On-call automation with runbook bots

Use chat bots, runbook fragments, and guardrails to turn noisy alerts into guided fixes.

Laptop with automation icons

Alert fatigue is usually a process problem, not a people problem. We reduce toil by letting a bot stitch together the right runbook steps as soon as an alert fires.

Keep actions declarative

We store every actionable runbook step in Git with a safety policy and expected output.

id: clear-cache
command: "redis-cli FLUSHDB"
expect:
  - pattern: "OK"
  - pattern: "(empty list or set)", allow_failure: true
safety:
  requires_approval: true
  scopes: ["staging"]
# lint the runbook catalog in CI
runbookctl lint ./runbooks

Build conversation-first flows

When PagerDuty fires, the bot posts context and the next safe action in chat.

const incident = await pagerduty.incident(triggerId);
const steps = await runbook.nextSteps(incident.service, incident.symptom);

await chat.post({
  channel: incident.channel,
  blocks: renderer.summary(incident, steps[0]),
});
# dry-run the flow for a synthetic alert
runbookctl simulate --service payments --symptom "elevated 5xx"

Guard every command

Human-in-the-loop is required unless the action is tagged as safe for automation.

from runbook.guard import require_confirmation, allowed_envs

@require_confirmation(message="Clear cache?", timeout=120)
@allowed_envs(["staging", "dev"])
def clear_cache(cmd):
    return shell(cmd)
# rollout protected commands to prod only after validation
runbookctl promote --action clear-cache --env prod --evidence-url https://reports.internal/cache-validation

Close the loop with telemetry

Every automated step emits metrics so we know when automation is helping or hurting.
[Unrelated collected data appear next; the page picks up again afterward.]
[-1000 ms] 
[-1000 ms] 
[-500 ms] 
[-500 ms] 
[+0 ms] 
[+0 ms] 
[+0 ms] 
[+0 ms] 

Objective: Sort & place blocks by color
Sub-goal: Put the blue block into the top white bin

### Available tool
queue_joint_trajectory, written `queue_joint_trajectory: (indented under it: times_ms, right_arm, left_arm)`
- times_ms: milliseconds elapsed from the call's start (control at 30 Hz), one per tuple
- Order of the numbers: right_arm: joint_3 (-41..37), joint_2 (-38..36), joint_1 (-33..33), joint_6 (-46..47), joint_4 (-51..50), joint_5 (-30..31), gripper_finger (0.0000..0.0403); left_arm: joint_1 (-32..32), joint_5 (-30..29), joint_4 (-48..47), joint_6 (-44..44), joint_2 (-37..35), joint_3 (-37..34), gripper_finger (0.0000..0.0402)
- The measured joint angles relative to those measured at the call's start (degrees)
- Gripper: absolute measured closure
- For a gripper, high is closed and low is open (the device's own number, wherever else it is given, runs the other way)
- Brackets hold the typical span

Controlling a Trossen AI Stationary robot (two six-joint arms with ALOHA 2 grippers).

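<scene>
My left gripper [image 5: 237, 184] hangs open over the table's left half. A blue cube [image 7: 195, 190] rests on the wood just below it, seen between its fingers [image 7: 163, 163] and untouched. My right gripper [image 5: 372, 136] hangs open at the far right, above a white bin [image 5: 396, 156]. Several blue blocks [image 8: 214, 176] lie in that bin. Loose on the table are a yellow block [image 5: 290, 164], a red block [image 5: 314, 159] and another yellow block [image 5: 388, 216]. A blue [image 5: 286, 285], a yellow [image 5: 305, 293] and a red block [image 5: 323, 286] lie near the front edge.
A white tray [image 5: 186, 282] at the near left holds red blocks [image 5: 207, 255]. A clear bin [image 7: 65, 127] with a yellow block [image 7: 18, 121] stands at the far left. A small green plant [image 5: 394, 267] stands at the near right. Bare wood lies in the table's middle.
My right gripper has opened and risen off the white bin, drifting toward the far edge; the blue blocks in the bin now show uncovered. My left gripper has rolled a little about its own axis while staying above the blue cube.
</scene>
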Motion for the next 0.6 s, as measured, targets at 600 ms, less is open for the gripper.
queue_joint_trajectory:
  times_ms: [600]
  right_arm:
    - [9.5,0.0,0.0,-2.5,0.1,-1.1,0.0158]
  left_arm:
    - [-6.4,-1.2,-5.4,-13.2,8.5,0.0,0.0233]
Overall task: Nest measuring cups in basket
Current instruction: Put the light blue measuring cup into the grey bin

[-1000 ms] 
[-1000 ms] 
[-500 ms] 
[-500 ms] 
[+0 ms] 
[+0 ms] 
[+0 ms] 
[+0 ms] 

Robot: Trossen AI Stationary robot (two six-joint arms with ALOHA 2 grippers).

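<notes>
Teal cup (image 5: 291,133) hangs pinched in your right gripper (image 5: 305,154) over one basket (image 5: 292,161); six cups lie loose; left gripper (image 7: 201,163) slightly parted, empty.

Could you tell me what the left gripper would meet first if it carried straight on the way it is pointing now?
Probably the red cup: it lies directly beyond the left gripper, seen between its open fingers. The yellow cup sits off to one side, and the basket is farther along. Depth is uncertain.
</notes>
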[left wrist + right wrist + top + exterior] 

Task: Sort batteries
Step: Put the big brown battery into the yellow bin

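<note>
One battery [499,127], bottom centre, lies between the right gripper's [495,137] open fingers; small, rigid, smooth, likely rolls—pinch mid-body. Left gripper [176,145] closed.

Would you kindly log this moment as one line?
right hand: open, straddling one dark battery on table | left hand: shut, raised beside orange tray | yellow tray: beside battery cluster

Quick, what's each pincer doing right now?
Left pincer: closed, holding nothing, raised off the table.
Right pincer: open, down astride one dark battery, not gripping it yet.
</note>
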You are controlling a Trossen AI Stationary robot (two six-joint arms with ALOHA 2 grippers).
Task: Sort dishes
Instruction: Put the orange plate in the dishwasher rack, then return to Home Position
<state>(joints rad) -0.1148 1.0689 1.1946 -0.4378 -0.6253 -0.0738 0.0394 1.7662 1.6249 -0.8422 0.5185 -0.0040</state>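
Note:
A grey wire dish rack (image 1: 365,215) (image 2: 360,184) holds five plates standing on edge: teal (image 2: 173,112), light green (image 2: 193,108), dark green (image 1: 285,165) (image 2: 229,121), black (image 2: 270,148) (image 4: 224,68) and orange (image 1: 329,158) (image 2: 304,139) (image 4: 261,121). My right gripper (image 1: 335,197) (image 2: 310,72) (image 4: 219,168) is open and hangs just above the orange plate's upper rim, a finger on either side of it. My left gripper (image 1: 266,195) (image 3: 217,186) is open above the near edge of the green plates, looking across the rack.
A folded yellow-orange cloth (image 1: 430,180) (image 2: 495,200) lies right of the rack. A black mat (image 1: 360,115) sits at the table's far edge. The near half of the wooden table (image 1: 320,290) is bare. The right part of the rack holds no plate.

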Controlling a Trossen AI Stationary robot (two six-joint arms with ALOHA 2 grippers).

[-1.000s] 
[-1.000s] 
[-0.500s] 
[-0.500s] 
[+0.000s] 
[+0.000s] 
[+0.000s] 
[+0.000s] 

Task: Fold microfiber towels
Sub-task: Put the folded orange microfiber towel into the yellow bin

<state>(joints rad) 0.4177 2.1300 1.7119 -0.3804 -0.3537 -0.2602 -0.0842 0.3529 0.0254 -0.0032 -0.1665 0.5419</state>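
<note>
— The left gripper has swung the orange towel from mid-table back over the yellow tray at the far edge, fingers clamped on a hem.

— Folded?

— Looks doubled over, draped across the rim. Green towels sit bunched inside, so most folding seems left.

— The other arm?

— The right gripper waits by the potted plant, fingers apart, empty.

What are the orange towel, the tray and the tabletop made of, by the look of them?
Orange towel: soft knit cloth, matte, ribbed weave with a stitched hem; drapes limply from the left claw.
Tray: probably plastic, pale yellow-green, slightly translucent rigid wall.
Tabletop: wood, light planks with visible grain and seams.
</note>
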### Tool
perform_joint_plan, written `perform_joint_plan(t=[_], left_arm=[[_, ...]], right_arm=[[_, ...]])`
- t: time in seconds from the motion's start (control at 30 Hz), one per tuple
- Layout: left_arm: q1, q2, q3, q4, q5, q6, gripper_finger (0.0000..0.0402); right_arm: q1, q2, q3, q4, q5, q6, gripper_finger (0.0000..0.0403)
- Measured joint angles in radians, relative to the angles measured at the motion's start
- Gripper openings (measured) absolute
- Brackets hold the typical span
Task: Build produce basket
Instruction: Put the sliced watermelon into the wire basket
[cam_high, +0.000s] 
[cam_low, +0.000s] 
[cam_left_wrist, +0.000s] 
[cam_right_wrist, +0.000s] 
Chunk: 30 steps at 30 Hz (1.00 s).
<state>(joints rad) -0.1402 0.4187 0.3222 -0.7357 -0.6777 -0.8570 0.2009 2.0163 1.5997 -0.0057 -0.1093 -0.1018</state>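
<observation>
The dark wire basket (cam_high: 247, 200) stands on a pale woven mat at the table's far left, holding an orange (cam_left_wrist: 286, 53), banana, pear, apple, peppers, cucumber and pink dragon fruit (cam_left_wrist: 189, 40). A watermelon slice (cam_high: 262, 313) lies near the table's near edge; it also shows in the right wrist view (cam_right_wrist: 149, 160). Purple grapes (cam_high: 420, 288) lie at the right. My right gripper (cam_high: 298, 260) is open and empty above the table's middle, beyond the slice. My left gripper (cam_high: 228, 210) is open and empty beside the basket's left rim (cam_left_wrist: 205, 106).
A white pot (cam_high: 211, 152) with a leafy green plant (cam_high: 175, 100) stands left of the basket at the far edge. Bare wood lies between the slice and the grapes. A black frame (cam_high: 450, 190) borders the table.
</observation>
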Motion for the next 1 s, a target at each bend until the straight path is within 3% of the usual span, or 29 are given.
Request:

metrics.Counter("runbook.steps.executed", map[string]string{
  "service": service,
  "action": action,
  "result": result,
}).Inc()
-- find actions that consistently need human override
select action, count(*) as overrides
from automation_events
where status = 'requires_manual'
group by action
order by overrides desc;

Bots do not replace good operations—they enforce it. Start with low-risk runbooks, keep approvals explicit, and let the chat history become living documentation for the next incident.